Le métavers : vers la création d'un nouveau modèle de travail ?
Face à la pandémie de Covid-19, bon nombre de travailleurs ont été contraints de travailler à distance. De nombreuses plateformes collaboratives se sont développées et les entreprises ont dû prendre les dispositions qui s'imposaient pour faire face à ce nouveau modèle de travail à distance.

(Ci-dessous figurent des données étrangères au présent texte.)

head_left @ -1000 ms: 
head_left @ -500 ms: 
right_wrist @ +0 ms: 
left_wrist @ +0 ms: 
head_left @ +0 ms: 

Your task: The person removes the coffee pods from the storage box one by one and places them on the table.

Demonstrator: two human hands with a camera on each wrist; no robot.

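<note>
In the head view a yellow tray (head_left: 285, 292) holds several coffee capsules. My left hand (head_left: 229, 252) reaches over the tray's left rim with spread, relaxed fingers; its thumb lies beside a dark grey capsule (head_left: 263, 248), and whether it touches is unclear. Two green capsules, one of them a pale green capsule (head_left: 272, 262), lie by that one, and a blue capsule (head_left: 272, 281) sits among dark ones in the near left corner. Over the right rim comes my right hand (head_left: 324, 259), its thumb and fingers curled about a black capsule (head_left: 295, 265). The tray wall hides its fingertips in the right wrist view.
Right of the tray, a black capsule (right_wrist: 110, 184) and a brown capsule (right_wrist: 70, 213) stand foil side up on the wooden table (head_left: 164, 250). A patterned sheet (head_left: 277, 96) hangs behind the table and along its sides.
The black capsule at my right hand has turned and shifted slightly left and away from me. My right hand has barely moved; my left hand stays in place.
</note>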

Il pourrait être encore révolutionné par le métavers, environnement virtuel permettant de travailler par écran interposé à travers un double numérisé de sa personne, ou autrement appelé un avatar.
Je m'abonneLe terme "métavers" est le fruit d'une conjugaison de "méta" et "univers", qui traduit un réseau d'environnements virtuels, une technologie immersive dans lequel les travailleurs peuvent interagir via un avatar.
Le métavers dépasse le modèle hybride présentiel-distanciel, aujourd'hui bien connu après deux années de crise sanitaire et pose des questions nouvelles en matière de droit du travail, liées notamment au statut juridique des personnes virtuelles, qu'elles soient l'employeur ou le salarié.
Qui rémunère ? Qui sanctionne ? Quelle responsabilité ? Pour qui ? Un avocat londonien résume très bien le hiatus en affirmant que « Les énigmes juridiques sont à peu près aussi diverses que les possibilités du métavers lui-même ».
Quelle loi applicable ?
Rappelons qu'en droit du travail, la loi applicable est celle de l'État dans lequel le salarié accomplit habituellement son travail (Règlement Européen n° 593/2008 du 17 juin 2008).
Or, par essence, le métavers étant par définition immatériel, la question de la loi applicable se posera donc nécessairement.
Quelle loi s'appliquerait au salarié qui serait physiquement dans un autre État que celui dans lequel il travaillerait ou participerait à une réunion via son avatar ?
Qui serait l'employeur ? Le salarié ?
A l'évidence, il parait compromis de reconnaitre aux avatars la personnalité juridique puisqu'ils ne sont qu'une copie numérique de l'utilisateur qui le contrôle. Comment pourrait-on reconnaitre des droits aux avatars des salariés et de l'employeur qui sont les figures centrales de toute relation de travail ?
Comment et par quel moyen des sanctions pourraient-être prononcées ? Comment articuler les délais qui s'imposent en matière de licenciement avec ce nouveau modèle ?
Lieu de travail virtuel ?
Si le méta-salarié ne sera plus contraint de travailler dans les locaux de l'entreprise, aura-t-il pour autant un lieu de travail fixe, qui constitue pourtant un élément essentiel du contrat de travail ?
Mise à disposition d'un espace de travail, fourniture des équipements de travail, prise en charge des frais professionnels, trajets jusqu'au lieu de travail, autant de questions qui mériteront d'être repensées.
Vers l'avènement d'un droit social du métavers ?
Pour l'heure, personne ne saurait dire si le droit actuel aura vocation à s'appliquer au monde du métavers. S'appliquera-t-il aux utilisateurs personnes physiques, indépendamment du fait qu'ils contrôlent leur avatar, ou s'appliquera-t-il directement à l'avatar en tant que nouveau sujet de droits et d'obligations ?
En somme, de nombreuses zones grises restent à explorer puisque si l'avatar, comme extension de son utilisateur pourra se voir appliquer des règles de droit classiques, quid des droits et obligations attachés à la personne humaine, notamment en termes de bien-être au travail ?
C'est peut-être finalement à la faveur d'une réduction des frais courants de l'entreprise, que ce nouveau modèle de travail pourrait trouver des promoteurs. Comme le télétravail, il présenterait un intérêt certain sur la problématique des effectifs ; du recrutement à la fin du contrat, le méta-salarié n'irait peut-être jamais sur le site de l'entreprise.
La société META (Groupe FACEBOOK) a d'ores et déjà commencé à explorer le monde du métavers et compte recruter plus de 10.000 personnes pour déployer cette nouvelle technologie immersive, laquelle génère de nombreuses inquiétudes en ce qu'elle raye la dimension humaine des rapports collectifs de travail.
Se trouvant être une source d'économies substantielles pour l'entreprise, elle pourrait néanmoins se développer à grande échelle dans les années à venir, ce qui justifie que l'on s'intéresse dès à présent à ses conséquences juridiques.